Binacrombi Bush Camp – June 5-6, 2021

We had a great pair of boxers to take me on in the Binacrombi Bush Bash on the Saturday night (Karim and Mohammad) and a wonderful collection of Bible readings at our Sunday Eucharist. The highlights of both are in the video below.

As to the boxing, both of my opponents were skillful pugilists but they lacked the fitness to really push me.
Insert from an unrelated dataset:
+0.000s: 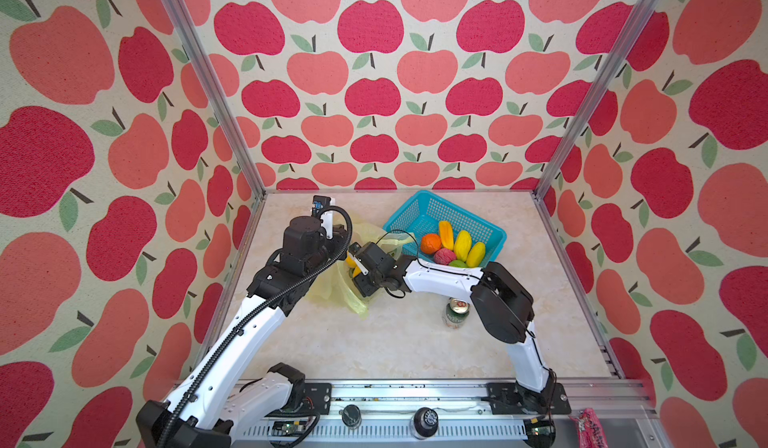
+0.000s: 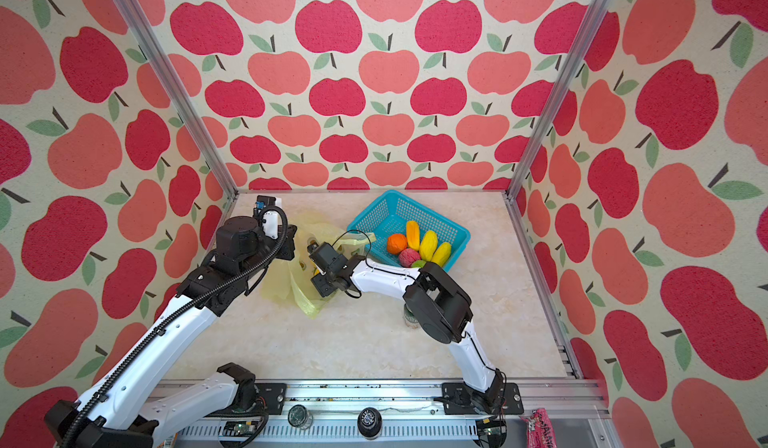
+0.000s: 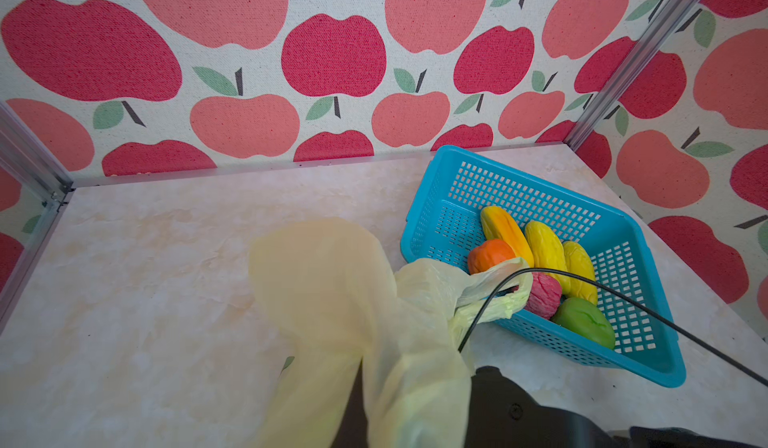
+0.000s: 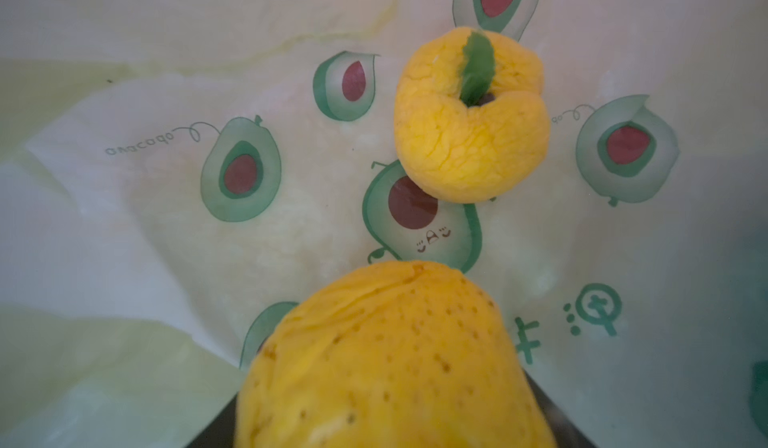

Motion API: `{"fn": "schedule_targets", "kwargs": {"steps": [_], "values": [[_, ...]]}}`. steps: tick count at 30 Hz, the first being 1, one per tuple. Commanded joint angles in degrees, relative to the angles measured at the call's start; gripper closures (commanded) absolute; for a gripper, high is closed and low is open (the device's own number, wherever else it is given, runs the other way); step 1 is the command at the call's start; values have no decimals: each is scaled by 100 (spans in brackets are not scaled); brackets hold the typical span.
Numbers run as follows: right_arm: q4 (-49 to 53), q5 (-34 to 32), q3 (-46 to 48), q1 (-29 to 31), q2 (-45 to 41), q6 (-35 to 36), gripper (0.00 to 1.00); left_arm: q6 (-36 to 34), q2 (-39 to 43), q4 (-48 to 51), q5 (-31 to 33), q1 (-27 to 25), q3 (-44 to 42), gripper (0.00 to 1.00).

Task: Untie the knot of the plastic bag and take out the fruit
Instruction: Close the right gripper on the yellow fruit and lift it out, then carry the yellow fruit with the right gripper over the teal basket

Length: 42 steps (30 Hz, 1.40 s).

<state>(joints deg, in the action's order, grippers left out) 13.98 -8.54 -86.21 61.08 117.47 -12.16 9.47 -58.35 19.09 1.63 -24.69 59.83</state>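
The plastic bag (image 2: 278,288) sits in the middle of the table (image 1: 374,342), just left of the blue basket (image 1: 405,213). It is crumpled, and its long side runs from far to near. One loose handle loop (image 3: 494,296) flops to the right onto the basket's rim.

The left gripper (image 2: 292,240) is clenched on the far part of the bag and holds the plastic up. The right gripper (image 1: 354,270) pokes into the bag from the right, pointing left. Inside, its jaws grasp a dotted yellow fruit (image 4: 386,363) — dark jaw parts press on both sides of it. A round yellow fruit (image 4: 469,126) with a green leaf lies on the bag's floor just past it.

In the basket, a yellow-orange long fruit (image 1: 445,234) and two lumpy yellow fruits (image 1: 462,245) lie side by side, pointing far to near. An orange fruit (image 1: 431,243), a pink-red fruit (image 1: 444,256) and a green fruit (image 1: 457,264) touch them. A green can (image 1: 457,315) stands upright near the right arm.
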Motion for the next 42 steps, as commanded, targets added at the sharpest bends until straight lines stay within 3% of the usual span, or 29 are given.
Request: {"fn": "schedule_targets", "kwargs": {"steps": [1, 12, 21, 29, 35, 42], "values": [[-668, -132, 452, -11, -639, 243, 60, -16, -50, 34, 22, -32, 112, 100], [-1850, -335, 1851, -43, -2214, 657, 64, -42, -156, 88, 66, -36, 195, 100], [-2099, -630, 2306, -120, -3048, 946, 67, -33, -154, 39, 48, -36, 145, 100], [-2501, -1528, 3087, -564, -4394, 1137, 68, -47, -115, 20, 91, -34, 117, 100], [-2536, -1458, 3691, -1672, -4935, 113, 70, -42, -170, 38, 55, -36, 154, 100], [-1718, -691, 3285, -2738, -4013, -936, 70, -42, -94, 29, 53, -36, 120, 100]]}}
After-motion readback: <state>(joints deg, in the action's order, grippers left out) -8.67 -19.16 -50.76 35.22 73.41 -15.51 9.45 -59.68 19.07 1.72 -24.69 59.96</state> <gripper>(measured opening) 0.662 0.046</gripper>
A long day of bike-riding and an over-fondness for the sisha pipe had them performing as a tag team between rounds.

As to the Eucharist, our reading from the Hebrew Bible (1 Samuel 8:4-20, 11:14-15) focused on that pivotal point in Israelite history where the community made the transition from a being a loose tribal confederation to a monarchy.

We might be tempted to see this only as an issue of political expediency but the prophet Samuel saw it as a faith issue, believing that the move towards monarchy displayed a failure of trust in God.

Paul’s words to the church in Corinth (2 Corinthians 4:13-5:1) are filled with emotion as, once again, he comes to terms with his personal pain in the context of the great future that God has in store for us and for all creation.

The Gospel reading from Mark 3:20-35 is one of those very sobering passages where we sense how isolated Jesus was from the structures we might have expected would support Him.

His religious institution, which you might have thought would be a force for life and healing, was turning on Him to destroy Him. You might then expect that His family would step in and stand by Him, but they didn’t. Instead, they tried to shut him up and shut him down – perhaps more for their sakes than for His.

“Who are my mother and my brothers?”, Jesus asks. They were not the people anybody had expected.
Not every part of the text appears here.